DATA SUPPLIED:
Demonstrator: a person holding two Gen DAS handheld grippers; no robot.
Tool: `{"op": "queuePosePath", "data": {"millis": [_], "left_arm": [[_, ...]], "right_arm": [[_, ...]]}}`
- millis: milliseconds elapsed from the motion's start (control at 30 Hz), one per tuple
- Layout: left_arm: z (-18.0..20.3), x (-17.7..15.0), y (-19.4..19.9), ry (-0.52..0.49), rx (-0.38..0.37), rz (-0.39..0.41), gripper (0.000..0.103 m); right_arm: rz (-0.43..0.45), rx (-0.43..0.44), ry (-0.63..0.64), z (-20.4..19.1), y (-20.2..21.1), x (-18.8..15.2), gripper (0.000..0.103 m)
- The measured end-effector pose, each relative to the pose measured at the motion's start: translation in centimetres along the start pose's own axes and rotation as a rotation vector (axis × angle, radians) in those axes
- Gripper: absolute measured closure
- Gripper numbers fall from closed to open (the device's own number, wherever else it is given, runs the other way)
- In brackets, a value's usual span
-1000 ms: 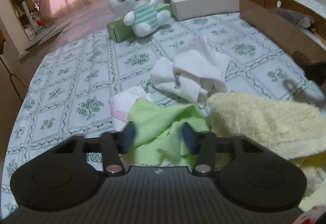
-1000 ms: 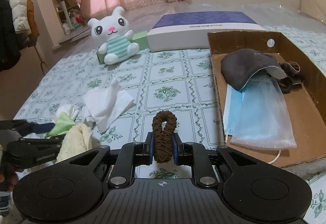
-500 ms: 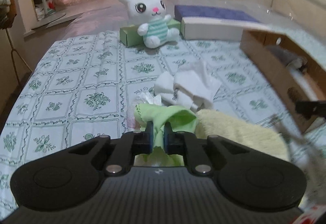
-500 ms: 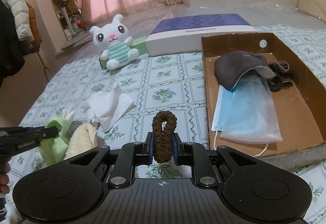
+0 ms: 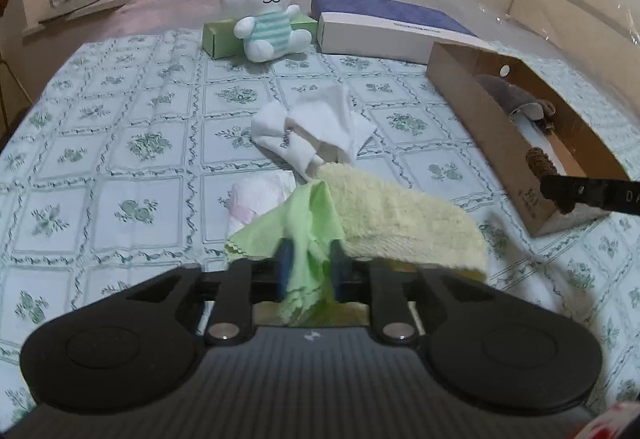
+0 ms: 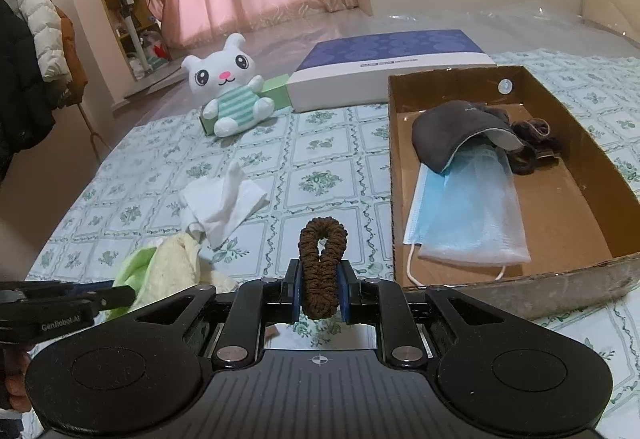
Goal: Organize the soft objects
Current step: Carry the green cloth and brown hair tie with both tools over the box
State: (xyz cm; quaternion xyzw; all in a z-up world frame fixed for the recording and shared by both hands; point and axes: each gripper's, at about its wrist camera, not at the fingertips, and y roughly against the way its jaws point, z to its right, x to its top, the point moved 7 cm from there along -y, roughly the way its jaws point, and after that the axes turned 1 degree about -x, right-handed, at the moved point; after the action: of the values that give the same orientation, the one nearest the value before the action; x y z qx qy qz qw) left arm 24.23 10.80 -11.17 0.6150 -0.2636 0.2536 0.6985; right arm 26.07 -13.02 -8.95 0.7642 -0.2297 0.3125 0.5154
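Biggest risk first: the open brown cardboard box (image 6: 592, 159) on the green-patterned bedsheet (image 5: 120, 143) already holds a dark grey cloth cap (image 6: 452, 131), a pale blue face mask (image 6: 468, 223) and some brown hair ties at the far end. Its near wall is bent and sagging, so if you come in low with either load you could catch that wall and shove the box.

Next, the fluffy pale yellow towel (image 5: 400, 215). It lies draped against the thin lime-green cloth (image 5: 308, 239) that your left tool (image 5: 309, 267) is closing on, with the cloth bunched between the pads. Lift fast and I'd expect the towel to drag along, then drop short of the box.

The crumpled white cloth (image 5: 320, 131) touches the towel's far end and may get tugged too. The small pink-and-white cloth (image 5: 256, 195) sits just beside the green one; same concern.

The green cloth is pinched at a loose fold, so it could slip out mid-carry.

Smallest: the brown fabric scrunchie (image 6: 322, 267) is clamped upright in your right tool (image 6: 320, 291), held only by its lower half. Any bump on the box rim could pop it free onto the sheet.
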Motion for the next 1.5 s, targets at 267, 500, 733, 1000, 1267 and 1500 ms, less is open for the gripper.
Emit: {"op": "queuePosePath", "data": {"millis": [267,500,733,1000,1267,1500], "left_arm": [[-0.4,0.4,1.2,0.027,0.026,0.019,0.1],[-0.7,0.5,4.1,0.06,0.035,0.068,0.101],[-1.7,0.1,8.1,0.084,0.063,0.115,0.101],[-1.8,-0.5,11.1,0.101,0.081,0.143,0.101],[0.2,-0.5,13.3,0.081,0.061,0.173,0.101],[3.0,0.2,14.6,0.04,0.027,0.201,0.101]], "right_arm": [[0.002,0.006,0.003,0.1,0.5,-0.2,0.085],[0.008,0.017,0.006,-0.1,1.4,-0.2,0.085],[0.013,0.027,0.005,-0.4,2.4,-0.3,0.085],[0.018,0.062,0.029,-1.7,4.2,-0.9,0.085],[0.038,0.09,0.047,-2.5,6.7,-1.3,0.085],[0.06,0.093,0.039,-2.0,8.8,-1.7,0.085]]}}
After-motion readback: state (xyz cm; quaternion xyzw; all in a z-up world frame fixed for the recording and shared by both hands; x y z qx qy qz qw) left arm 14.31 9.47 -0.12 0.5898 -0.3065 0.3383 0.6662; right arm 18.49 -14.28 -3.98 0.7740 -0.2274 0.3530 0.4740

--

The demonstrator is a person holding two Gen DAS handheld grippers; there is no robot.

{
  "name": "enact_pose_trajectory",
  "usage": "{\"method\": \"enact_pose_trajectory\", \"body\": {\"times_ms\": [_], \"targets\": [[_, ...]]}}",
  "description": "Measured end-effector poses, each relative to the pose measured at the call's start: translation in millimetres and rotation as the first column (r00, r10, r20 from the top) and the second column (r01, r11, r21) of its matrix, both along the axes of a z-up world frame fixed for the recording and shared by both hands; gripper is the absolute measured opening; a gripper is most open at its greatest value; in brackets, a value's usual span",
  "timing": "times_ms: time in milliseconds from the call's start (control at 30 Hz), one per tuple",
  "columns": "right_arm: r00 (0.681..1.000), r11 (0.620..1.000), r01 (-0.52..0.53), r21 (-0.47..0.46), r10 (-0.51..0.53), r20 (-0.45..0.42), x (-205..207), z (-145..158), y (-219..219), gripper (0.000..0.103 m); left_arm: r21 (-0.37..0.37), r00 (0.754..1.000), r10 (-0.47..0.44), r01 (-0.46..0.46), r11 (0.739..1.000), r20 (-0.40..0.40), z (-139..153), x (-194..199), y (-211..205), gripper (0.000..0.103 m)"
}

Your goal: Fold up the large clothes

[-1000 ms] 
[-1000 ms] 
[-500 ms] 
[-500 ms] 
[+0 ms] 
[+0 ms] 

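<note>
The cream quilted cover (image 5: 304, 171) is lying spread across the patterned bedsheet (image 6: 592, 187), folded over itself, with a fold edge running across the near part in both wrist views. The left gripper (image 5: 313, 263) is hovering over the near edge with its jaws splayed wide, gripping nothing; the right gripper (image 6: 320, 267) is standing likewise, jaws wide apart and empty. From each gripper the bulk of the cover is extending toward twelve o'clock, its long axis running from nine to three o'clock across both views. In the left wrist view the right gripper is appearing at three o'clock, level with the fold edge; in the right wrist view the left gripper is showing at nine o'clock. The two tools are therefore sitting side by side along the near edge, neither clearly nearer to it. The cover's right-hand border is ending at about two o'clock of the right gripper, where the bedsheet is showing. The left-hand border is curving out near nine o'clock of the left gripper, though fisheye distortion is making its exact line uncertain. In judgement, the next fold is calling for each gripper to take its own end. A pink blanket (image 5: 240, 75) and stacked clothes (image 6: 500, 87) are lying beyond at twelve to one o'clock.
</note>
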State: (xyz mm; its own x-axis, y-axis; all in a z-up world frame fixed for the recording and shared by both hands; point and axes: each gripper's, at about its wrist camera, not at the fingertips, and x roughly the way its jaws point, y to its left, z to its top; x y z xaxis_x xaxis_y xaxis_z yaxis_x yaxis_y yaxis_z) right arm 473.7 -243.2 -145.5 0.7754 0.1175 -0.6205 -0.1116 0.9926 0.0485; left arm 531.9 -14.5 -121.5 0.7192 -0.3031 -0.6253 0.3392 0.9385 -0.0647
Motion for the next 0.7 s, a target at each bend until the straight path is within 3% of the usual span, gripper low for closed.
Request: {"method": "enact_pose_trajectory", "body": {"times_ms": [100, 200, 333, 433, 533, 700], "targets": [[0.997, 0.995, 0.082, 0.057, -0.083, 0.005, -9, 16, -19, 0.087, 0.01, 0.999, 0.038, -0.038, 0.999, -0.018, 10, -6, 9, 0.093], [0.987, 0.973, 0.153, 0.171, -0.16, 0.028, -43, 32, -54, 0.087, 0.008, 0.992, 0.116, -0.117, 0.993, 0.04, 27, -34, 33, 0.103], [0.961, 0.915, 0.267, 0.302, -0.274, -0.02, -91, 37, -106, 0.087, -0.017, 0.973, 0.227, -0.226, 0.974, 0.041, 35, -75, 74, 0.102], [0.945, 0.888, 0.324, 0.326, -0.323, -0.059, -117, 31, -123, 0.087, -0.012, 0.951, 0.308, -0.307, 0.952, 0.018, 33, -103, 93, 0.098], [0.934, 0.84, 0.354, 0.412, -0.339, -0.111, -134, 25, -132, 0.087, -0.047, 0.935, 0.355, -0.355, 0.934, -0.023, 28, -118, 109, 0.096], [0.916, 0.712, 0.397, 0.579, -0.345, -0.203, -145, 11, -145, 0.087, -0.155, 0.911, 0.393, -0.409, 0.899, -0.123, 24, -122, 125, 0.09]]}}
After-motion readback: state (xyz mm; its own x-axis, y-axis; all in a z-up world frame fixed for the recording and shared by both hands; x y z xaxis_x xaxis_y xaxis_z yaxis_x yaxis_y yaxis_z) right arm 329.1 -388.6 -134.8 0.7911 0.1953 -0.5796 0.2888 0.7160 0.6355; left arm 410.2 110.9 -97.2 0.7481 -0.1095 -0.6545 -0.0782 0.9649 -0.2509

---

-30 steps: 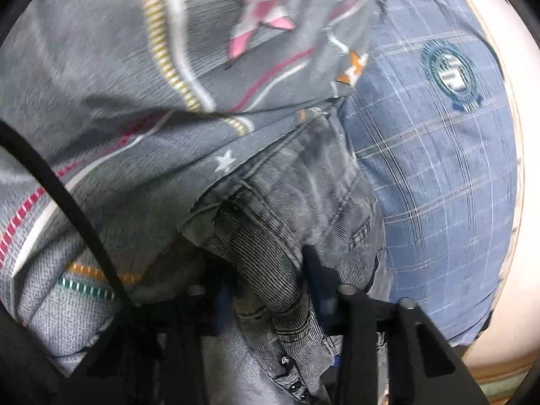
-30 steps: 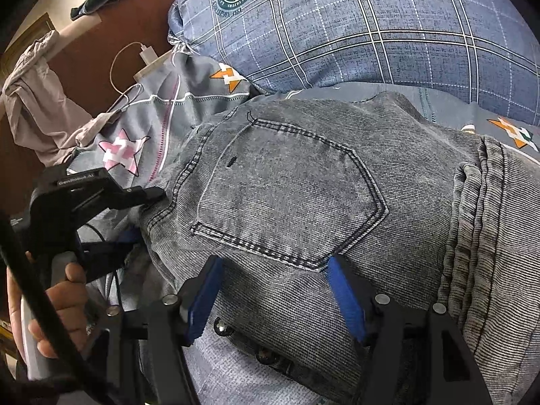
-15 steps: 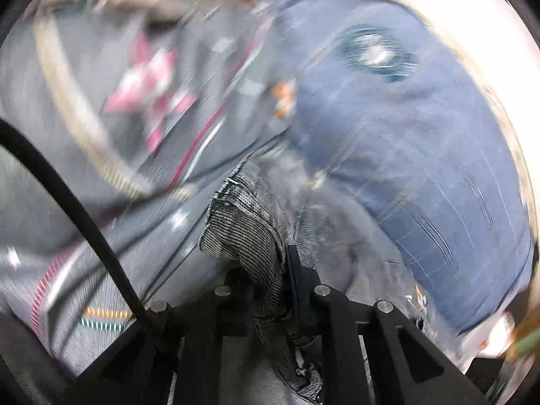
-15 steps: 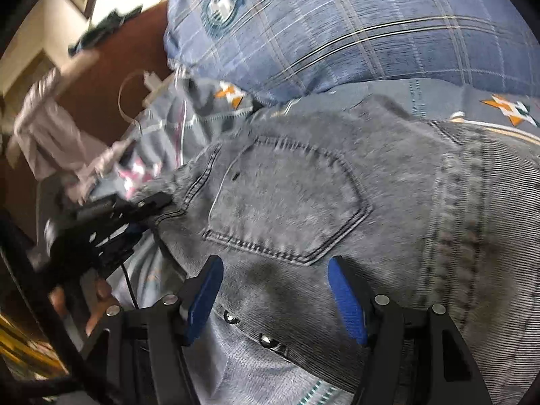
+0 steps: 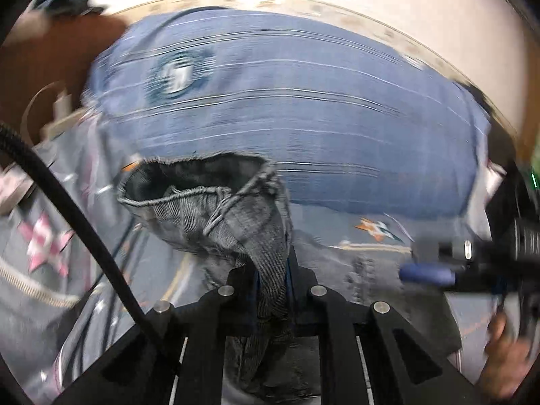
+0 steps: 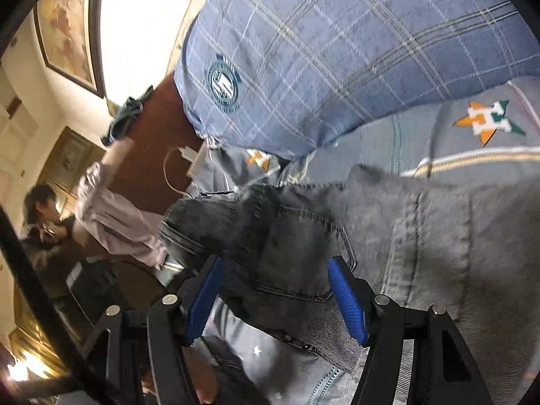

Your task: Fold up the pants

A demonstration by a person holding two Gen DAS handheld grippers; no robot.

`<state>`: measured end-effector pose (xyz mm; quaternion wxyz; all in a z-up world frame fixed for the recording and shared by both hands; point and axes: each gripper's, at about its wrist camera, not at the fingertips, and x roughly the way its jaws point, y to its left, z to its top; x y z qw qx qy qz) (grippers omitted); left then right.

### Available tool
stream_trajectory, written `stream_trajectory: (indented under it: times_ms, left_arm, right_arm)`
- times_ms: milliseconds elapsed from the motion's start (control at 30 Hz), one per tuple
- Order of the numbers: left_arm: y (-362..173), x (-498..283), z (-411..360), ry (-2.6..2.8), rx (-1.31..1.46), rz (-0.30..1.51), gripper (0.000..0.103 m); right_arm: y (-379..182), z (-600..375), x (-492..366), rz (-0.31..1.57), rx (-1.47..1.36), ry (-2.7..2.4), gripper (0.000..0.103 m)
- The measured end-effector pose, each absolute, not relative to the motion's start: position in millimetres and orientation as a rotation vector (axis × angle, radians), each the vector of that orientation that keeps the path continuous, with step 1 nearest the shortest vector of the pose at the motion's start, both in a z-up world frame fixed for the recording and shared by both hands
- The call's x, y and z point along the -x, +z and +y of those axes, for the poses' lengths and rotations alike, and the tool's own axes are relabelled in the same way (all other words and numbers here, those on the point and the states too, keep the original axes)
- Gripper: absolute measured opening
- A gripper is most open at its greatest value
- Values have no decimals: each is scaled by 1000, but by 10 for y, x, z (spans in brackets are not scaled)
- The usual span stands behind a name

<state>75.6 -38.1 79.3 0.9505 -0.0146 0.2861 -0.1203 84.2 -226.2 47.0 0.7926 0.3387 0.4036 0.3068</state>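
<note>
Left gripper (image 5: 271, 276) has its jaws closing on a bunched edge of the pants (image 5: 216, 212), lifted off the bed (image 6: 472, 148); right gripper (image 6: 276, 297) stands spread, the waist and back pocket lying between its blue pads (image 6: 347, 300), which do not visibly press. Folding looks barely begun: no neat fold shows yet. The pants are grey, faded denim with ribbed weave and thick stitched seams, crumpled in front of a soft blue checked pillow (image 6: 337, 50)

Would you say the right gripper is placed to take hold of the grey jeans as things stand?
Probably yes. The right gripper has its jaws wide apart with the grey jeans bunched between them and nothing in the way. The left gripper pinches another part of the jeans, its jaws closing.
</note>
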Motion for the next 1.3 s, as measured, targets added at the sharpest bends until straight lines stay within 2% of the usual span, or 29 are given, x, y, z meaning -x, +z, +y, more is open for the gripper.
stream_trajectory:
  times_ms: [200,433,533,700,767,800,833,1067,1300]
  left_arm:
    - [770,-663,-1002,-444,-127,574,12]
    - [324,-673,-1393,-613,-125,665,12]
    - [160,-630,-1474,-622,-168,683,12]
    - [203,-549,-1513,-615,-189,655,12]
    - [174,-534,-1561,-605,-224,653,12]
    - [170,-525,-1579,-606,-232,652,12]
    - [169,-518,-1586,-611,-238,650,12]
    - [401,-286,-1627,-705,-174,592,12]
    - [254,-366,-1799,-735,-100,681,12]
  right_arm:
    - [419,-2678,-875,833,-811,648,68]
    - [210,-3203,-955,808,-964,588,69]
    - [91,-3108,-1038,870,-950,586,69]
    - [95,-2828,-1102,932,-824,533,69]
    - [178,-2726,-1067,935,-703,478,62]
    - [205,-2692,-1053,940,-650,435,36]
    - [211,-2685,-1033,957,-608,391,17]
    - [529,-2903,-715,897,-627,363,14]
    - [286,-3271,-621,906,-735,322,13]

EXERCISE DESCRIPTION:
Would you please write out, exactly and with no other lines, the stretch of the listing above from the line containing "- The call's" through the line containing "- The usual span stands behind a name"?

RESULT OF THE EXERCISE:
- The call's x, y and z point along the -x, +z and +y of those axes, for the poses' lengths and rotations alike, and the tool's own axes are relabelled in the same way (all other words and numbers here, those on the point and the states too, keep the original axes)
- Gripper: absolute measured opening
- A gripper is most open at its greatest value
- Values have no decimals: each is scaled by 1000, but by 10 for y, x, z (spans in brackets are not scaled)
- The usual span stands behind a name

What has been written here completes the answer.